The Sport Goofy deal came together as a result of Shannon’s continued relationship with Wells, the authors write in “Disneyland on the Mountain.”
“Disney created the costume and invited a handful of Vail employees to receive mascot training at Disneyland, and Sport Goofy — wearing a ski cap and goggles on top of his head and sporting a bright red-and-yellow ski suit — made his official Vail debut at the 1989 World Championships, cutting the ribbon at the event’s opening ceremony at the resort’s Red Tail Camp,” the authors write.
But that’s not quite true. Sport Goofy actually made his Vail debut years earlier, during the 1986-87 season, which was well documented in the local press at the time.
In an August 22, 1986 article, Vail Trail columnist Mark Huffman writes that he heard a rumor that Vail had received the rights to use Disney characters on the slopes for that upcoming season, and in a subsequent article published on Nov. 28, 1986, those rumors are confirmed in a story titled “Vail gets Goofy for use in children’s skiing programs.”

Wells is quoted in the story, saying he thinks Sport Goofy “is especially appropriate because he inspires the average weekend athlete to get involved solely for the fun of it.”
In 1994, Sport Goofy made his final appearance at Golden Peak, “after a seven-year stay entertaining kids and adults at Vail and Beaver Creek,” the Vail Trail reported.

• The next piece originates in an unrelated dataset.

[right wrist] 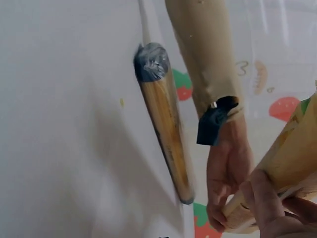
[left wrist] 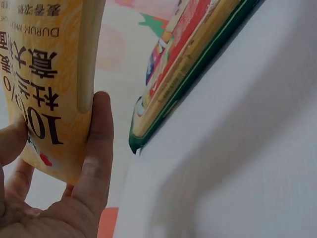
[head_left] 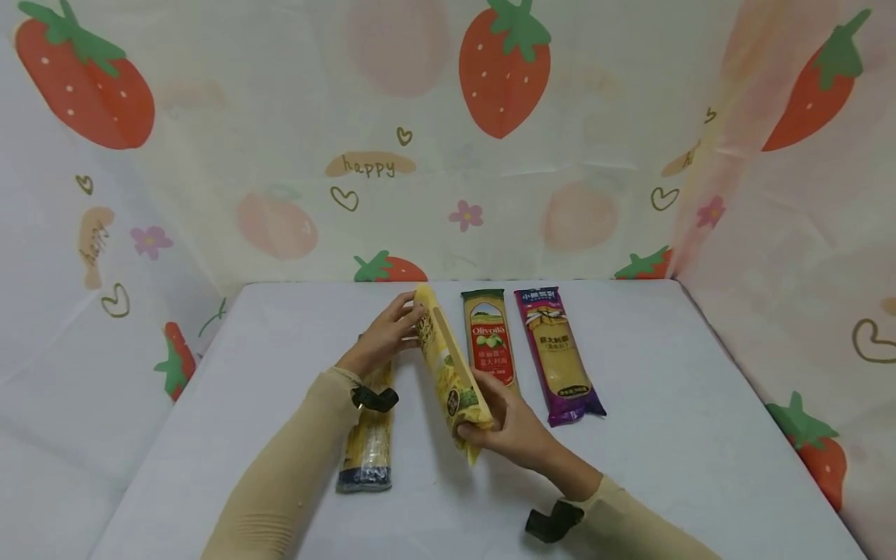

In “Disneyland on the Mountain,” Glasgow and Mayer note several other ways in which Vail was influenced by Disney, as well, crediting the relationship with Vail’s rise to become No. 1 in the popular ski polls of the time.
“Shannon and Gillett ensured that all the resort’s employees were training in a Disney-style ‘customer first’ model of service, and they gave them name tags that listed their hometowns, giving guests more potential points of connection with the resort staff,” Glasgow and Mayer write. “Like Disney, Vail’s new leadership focused on cleanliness throughout the resort; the company also invested in daycare and childcare facilities and even sent managers and children’s instructors to Walt Disney World for inspiration. Over the course of a few years, Vail had become a Disney-inspirted ski area, and it was a rousing success: in 1989, Vail was ranked number one on Ski magazine’s annual list of the best ski resorts in the country and Snow Country magazine’s list of the top thirty-five vacation ski resorts in the United States.”
“Disneyland on the Mountain” is available from Rowman & Littlefield publishers.